◆ Try it ◆
What lines of the data below include the word "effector"? Report them by copying each.

Records from a dataset
=== Section Start ===
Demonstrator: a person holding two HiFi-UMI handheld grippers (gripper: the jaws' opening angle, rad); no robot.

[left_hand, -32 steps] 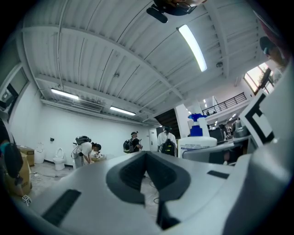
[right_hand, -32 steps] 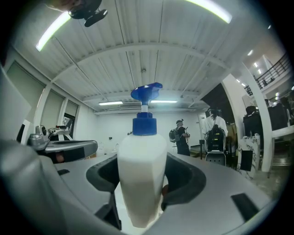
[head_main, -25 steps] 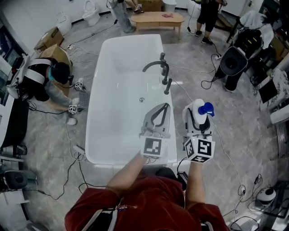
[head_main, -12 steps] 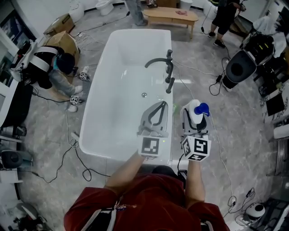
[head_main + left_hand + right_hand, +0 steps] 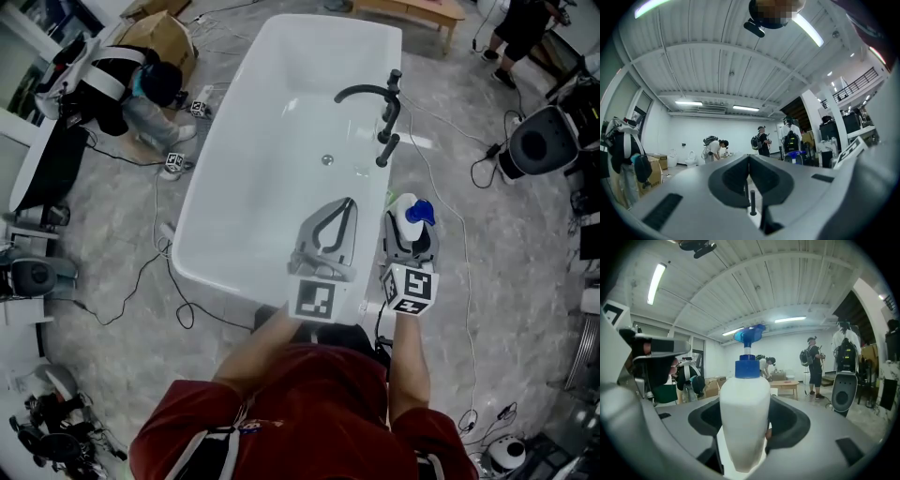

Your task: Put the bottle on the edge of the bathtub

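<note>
A white bottle with a blue pump point(image 5: 413, 217) stands upright between the jaws of my right gripper point(image 5: 410, 232), which is shut on its body. It hangs in the air just right of the white bathtub's point(image 5: 246, 202) near right rim. The right gripper view shows the bottle point(image 5: 744, 427) filling the gap between the jaws, pump point(image 5: 749, 335) on top. My left gripper point(image 5: 348, 202) is shut and empty, its tips touching over the tub's right side. In the left gripper view its tips point(image 5: 749, 157) meet with nothing between them.
A black faucet point(image 5: 377, 97) rises from the tub's far right rim, and a drain point(image 5: 327, 160) sits in the basin. A person point(image 5: 141, 89) crouches left of the tub beside a cardboard box point(image 5: 164, 33). Cables cross the grey floor. A black round device point(image 5: 542, 142) stands at the right.
The head view has swung, so the tub sits farther right and higher in the picture. Both grippers stay side by side at the tub's near right rim, the bottle still gripped.
</note>
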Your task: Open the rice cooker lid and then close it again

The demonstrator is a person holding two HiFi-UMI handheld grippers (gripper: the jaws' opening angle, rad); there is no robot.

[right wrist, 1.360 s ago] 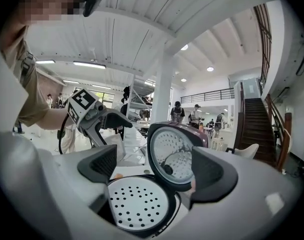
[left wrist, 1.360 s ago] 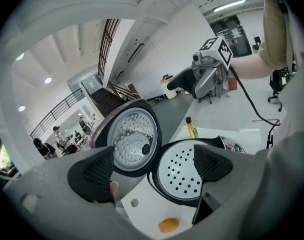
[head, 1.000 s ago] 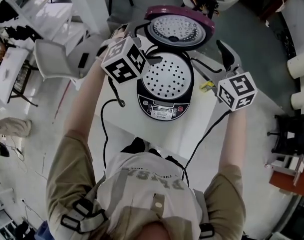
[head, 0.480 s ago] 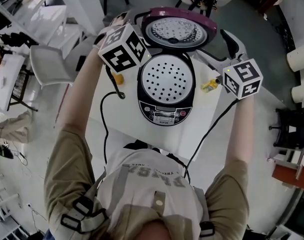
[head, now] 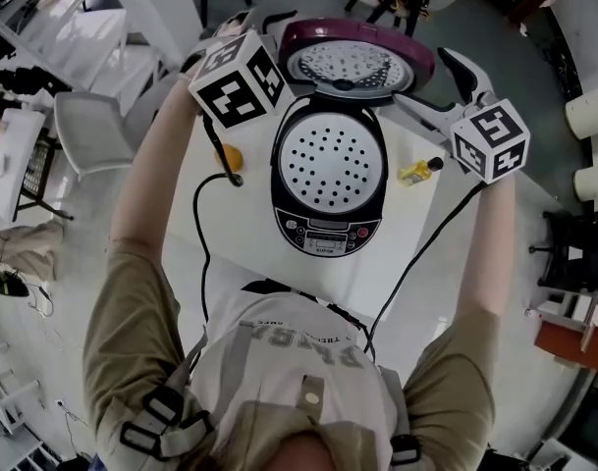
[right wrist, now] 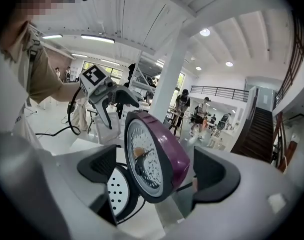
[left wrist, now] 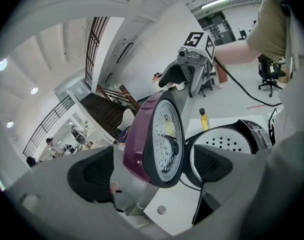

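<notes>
Your left gripper is open. Its own view shows the two pads wide apart with the raised lid standing on edge between them, and a gap shows on either side. The head view cannot give you this, since the marker cube covers most of that gripper there. Just below it on the white surface lies a small orange thing, too small to identify, with a black cable running past it.

In the middle sits the cooker, with the lid swung up at the far side and a perforated white tray filling its mouth. Only the head view shows the front control panel. Both gripper views cut the body off low in the frame.

To the right, a small yellow bottle lies on its side beside the cooker. The left gripper view also catches it beyond the lid.

Your right gripper is open too, its jaws straddling the same lid from the other side without visibly touching. Its view shows your left gripper beyond the lid.
</notes>
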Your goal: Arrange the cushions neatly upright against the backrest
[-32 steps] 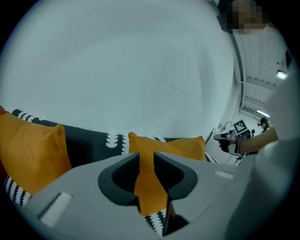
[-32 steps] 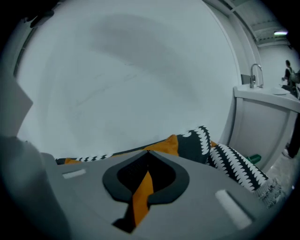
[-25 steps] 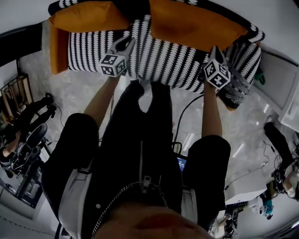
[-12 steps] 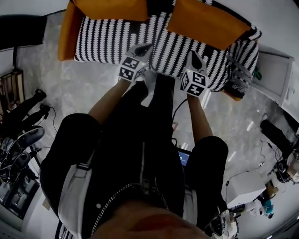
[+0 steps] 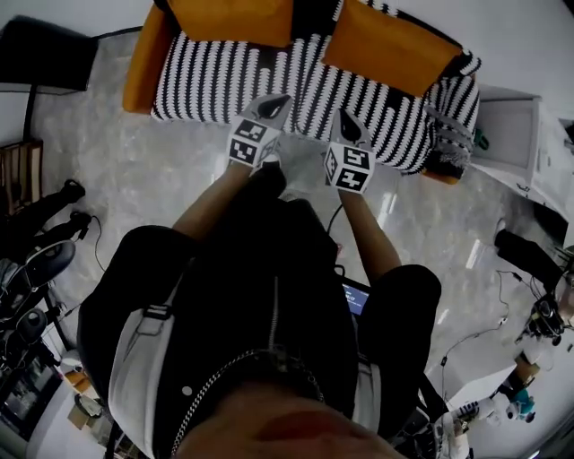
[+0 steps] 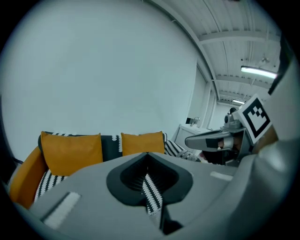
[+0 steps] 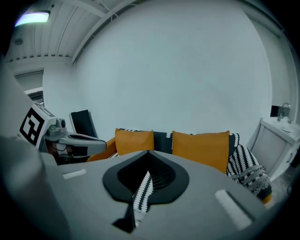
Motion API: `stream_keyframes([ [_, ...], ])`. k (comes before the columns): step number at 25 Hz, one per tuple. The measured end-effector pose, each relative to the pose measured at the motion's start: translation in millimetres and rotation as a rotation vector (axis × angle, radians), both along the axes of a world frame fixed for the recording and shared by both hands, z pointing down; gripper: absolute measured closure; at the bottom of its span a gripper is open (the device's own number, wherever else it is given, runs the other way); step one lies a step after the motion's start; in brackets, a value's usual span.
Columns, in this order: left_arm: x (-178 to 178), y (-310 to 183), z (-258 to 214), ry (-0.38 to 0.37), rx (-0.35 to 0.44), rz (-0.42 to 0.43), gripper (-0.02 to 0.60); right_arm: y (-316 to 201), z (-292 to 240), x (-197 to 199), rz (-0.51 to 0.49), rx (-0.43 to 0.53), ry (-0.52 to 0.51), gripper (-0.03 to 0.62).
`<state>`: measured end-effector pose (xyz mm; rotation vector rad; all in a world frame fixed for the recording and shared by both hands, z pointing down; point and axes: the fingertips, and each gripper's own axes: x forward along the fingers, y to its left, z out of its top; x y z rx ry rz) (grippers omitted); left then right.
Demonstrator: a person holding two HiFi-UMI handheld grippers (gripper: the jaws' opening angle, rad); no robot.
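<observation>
1. The seat [image 5: 215, 85] lies bare from its front edge back to the cushions, so there is room to reach in.
2. The left cushion [image 5: 238, 20] and right cushion [image 5: 386, 47] cover the backrest, with a narrow gap between them.
3. An armrest [image 5: 142, 58] closes the seat's left end, and a throw [image 5: 448, 142] covers its right end.
4. A cabinet [image 5: 507, 125] stands just beside that right end.
5. The floor [image 5: 117, 170] before the sofa is open, with dark gear [image 5: 36, 269] well off to the left.

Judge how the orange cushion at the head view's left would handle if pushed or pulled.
The orange cushion looks soft and plump, so it would probably dent and feel light. It stands upright against the backrest, so a pull forward would likely tip it onto the striped seat.
</observation>
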<state>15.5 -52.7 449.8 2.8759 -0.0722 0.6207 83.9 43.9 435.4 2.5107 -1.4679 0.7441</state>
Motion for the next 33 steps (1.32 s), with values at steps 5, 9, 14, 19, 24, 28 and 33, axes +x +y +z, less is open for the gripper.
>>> stream_keyframes([
  [5, -34.9, 29.2, -11.5, 0.023, 0.015, -0.002, 0.571, 26.8, -29.1, -35.4, -0.001, 0.040, 0.013, 0.592],
  [9, -63.3, 62.4, -19.9, 0.031, 0.017, 0.011, 0.571, 64.5, -39.9, -64.0, 0.013, 0.063, 0.019, 0.592],
  [14, -91.0, 92.8, -21.6, 0.034, 0.016, 0.035, 0.571, 89.1, -45.7, -93.6, 0.011, 0.079, 0.030, 0.592],
  [19, -97.6, 111.2, -36.8, 0.064, 0.048, 0.052, 0.571, 100.1, -61.0, -112.6, -0.006, 0.105, 0.059, 0.592],
  [24, -101.0, 114.4, -49.6, 0.087, 0.060, 0.065, 0.571, 99.0, -69.0, -121.8, -0.004, 0.118, 0.067, 0.592],
  [28, -106.6, 116.7, -50.1, 0.091, 0.077, 0.069, 0.571, 101.6, -68.6, -125.7, -0.003, 0.119, 0.062, 0.592],
  [33, -116.5, 116.4, -49.3, 0.084, 0.083, 0.050, 0.571, 104.7, -68.2, -130.5, 0.006, 0.127, 0.018, 0.592],
])
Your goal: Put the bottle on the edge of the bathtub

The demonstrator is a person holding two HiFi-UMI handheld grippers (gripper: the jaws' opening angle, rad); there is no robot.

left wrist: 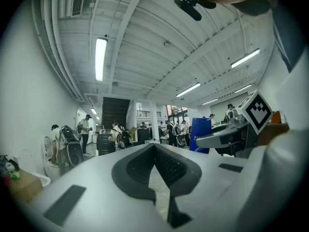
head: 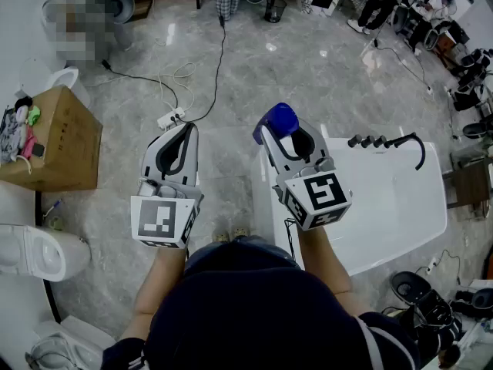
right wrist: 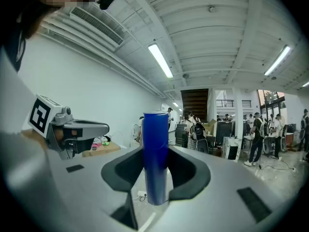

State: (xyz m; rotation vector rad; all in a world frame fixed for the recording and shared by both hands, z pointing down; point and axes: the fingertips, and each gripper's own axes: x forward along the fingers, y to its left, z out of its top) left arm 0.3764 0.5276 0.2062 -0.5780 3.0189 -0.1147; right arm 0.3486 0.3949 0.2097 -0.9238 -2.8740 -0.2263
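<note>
The blue bottle (head: 279, 118) stands upright between the jaws of my right gripper (head: 282, 135), which is shut on it. In the right gripper view the bottle (right wrist: 155, 144) fills the gap between the dark pads (right wrist: 189, 170) of the right gripper (right wrist: 155, 174). In the head view this gripper is held up over the near left corner of the white bathtub (head: 436, 177). My left gripper (head: 183, 132) is raised beside it, left of the tub, above the floor. Its jaws meet at the tips with nothing held, as the left gripper (left wrist: 154, 148) shows in its own view.
Black faucet fittings (head: 385, 141) sit on the tub's far rim. A cardboard box (head: 54, 141) and a toilet (head: 38, 253) stand to the left. A power strip with cables (head: 171, 116) lies on the marble floor ahead. People stand far off.
</note>
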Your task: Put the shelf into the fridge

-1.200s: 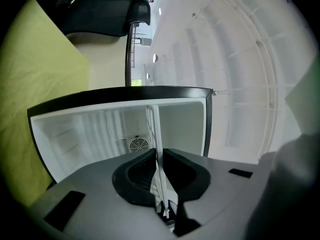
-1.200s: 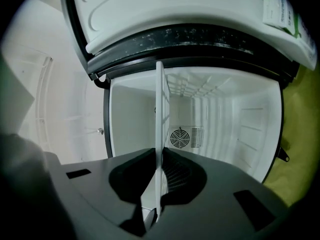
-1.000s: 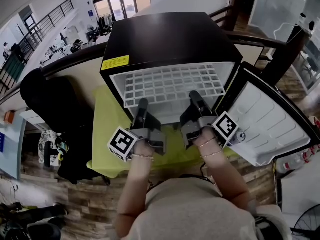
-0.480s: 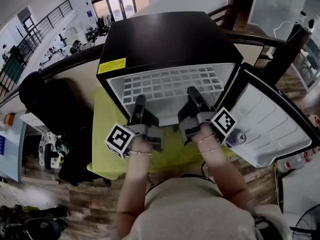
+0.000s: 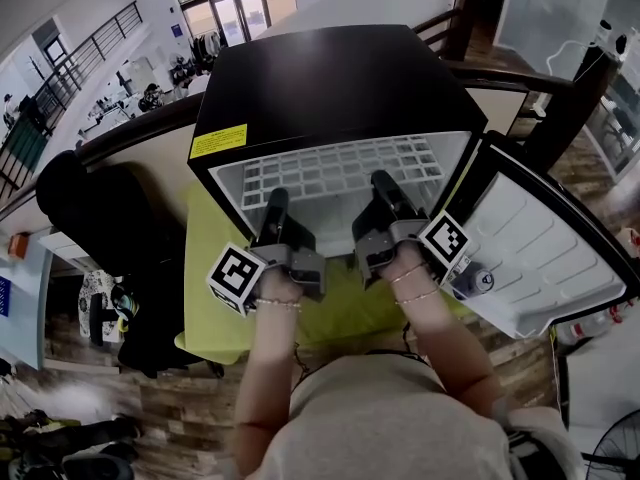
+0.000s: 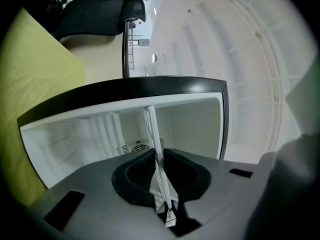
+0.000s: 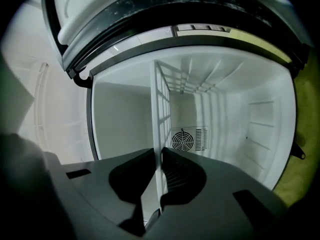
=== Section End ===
◆ Reply to the exercise ◆
Motion API: `stream_keyframes([ [_, ...], ])`. k (comes before the columns): step number at 25 Hz, one per tuple. The measured end-effector pose, each relative to the pose measured at the motion's start: translation in millimetres and rotation as a rotation vector (axis × angle, radians), both along the axes of a world frame fixed for the recording and shared by both hands, z pointing down; gripper: absolute measured closure; at the bottom of its span a gripper is open (the device's own number, wherever else it is given, runs the other way); step one lies a step after the motion's start; in brackets, a value's usual span.
`<state>`: measured end-effector pose (xyz mm; rotation vector rad; all in a world frame fixed for the recording and shared by both hands, z pointing down; point and axes: the fingertips, and each gripper's own axes: x forward along the fingers, y to its left, z out of its top; x y z rx ry rz) (grippers omitted); left then right.

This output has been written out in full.